Marine pollution spawns ‘wonky babies’
Pollutants at sea can slow critters' sperm or induce DNA damage
By Janet Raloff
Wonky? It’s British slang for shaky, unreliable or unattractive. In Ceri Lewis’s lexicon, it refers to the odd, off-kilter embryonic development that can occur.
So when she reported, last week, finding “wonky babies” associated with pollutant-exposed sperm, it was NOT a good thing.
Many marine species broadcast their eggs and sperm, hoping they meet to beget another generation. In this environment, “sperm are often the limiting factor,” explains the University of Exeter ecotoxicologist. She and her colleagues were concerned about the fact that such sperm swim through the water essentially naked. Any pollutant can readily diffuse into these barely jacketed packets of DNA.

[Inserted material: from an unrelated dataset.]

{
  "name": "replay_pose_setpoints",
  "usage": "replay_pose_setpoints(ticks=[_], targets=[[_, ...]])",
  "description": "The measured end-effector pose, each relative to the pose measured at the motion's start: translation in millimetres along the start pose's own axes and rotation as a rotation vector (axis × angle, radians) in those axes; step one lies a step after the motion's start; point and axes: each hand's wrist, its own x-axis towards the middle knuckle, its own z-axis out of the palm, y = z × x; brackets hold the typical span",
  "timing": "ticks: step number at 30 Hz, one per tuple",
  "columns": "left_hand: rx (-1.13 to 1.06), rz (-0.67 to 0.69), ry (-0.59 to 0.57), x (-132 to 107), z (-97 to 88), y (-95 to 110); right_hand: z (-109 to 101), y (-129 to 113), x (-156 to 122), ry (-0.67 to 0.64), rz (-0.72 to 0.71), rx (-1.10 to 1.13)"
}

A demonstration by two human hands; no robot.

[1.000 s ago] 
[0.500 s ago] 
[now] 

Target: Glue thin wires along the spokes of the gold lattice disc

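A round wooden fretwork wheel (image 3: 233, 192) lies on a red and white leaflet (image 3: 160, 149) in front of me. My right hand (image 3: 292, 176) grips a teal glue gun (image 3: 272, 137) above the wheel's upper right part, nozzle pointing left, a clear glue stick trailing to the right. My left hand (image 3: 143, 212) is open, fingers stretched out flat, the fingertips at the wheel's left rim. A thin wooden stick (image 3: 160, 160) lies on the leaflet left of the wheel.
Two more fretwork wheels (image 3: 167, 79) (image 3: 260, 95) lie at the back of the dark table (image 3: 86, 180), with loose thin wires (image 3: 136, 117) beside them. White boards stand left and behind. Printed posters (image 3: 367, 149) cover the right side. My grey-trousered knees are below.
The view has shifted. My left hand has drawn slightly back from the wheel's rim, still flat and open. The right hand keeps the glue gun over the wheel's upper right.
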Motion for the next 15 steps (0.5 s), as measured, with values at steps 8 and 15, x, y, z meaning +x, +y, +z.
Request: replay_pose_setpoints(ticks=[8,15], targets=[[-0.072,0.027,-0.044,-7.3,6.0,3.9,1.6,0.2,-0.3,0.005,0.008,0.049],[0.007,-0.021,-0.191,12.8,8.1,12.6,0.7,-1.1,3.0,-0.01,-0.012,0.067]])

To probe for possible impacts of seawater pollutants on sperm, they recruited two types of worm — the lug (Arenicola marina) and green rag (Nereis virens) polychaetes — and one species of mussel, Mytilus edulis, to spawn in the lab. Then they exposed released sperm to polluted seawater. It had been contaminated with benzo(a)pyrene, a carcinogenic byproduct of fossil-fuel combustion, such as diesel burning by ships’ engines; by WAF, which is the “water-accommodated fraction” of crude oil (essentially water-soluble compounds with some polycyclic aromatic hydrocarbons); or by toxic heavy metals — cadmium and copper.
The British team selected concentrations of the pollutants to mimic what could be found in coastal seawater.
At the Society of Environmental Toxicology and Chemistry North America annual meeting in Tampa November 16 through 20, Lewis reported that sperm exposed to the dirty water exhibited significant impairments. For instance, among lug-worm sperm, those briefly exposed to water tainted with 1 or 10 percent WAF swam at only 40 to 50 percent the speed of sperm in clean water.
That may sound like excessively heavy pollutant concentrations, Lewis concedes, “but it was actually much lower than you get with accidental spills of crude oil.”
The resulting reproductive effect, Lewis explains, is essentially equivalent to “reducing the distance at which spawning will be assured” or “halving the number of sperm available” for egg fertililzation. Not a good thing.
Although benzo(a)pyrene, or BAP, didn’t affect the swimming speed of sperm in the mussel, this pollutant triggered “highly significant DNA damage” Lewis reported. For instance, 10 percent of the sperm exhibited genetic perturbations when exposed to water laced with as little as 0.01 percent of BAP.
Followup work by her group traced part of the problem to pollutant-associated impairments in DNA-repair enzymes. Those problems can occur if dads reside in dirty water. Even if given a three-day respite in clean water prior to spawning, their sperm showed significantly diminished capacity to repair DNA damage.
When sperm from BAP-exposed lug worms encountered eggs, “we saw no effect on fertilization, but the DNA damage led to abnormalities [in the resulting embryos],” Lewis found.
In the rag worm, 1- to 5-micromolar concentrations of copper sulfate rendered sperm “largely immobile” and some DNA damage occurred.
Normally, the most robust swimmers are the sperm healthiest and most likely to reach eggs. But sperm that are slow swimmers may allow a substantial share of even genetically ravaged sperm to reach and fertilize an egg. And when that happens, the risk of wonky babies skyrockets.
Precisely what makes them wonky? “We saw abnormal patterns of cleavage” in dividing cells, Lewis says. During embryonic development, cells should divide in half, again and again. But sometimes the division isn’t really symmetrical, rendering portions of the developing tissues bigger or smaller than normal. If the resulting animal survives to hatch, “it will be highly wonky — highly assymetical,” Lewis says. “And the more skewed the cleavage, the less likely that [a developing animal] will make it to a swimming larval stage.”
The real curiosity, she finds, is that many animals continue to reproduce in very polluted environments. “It’s intriguing and we’d like to find out how they manage it.”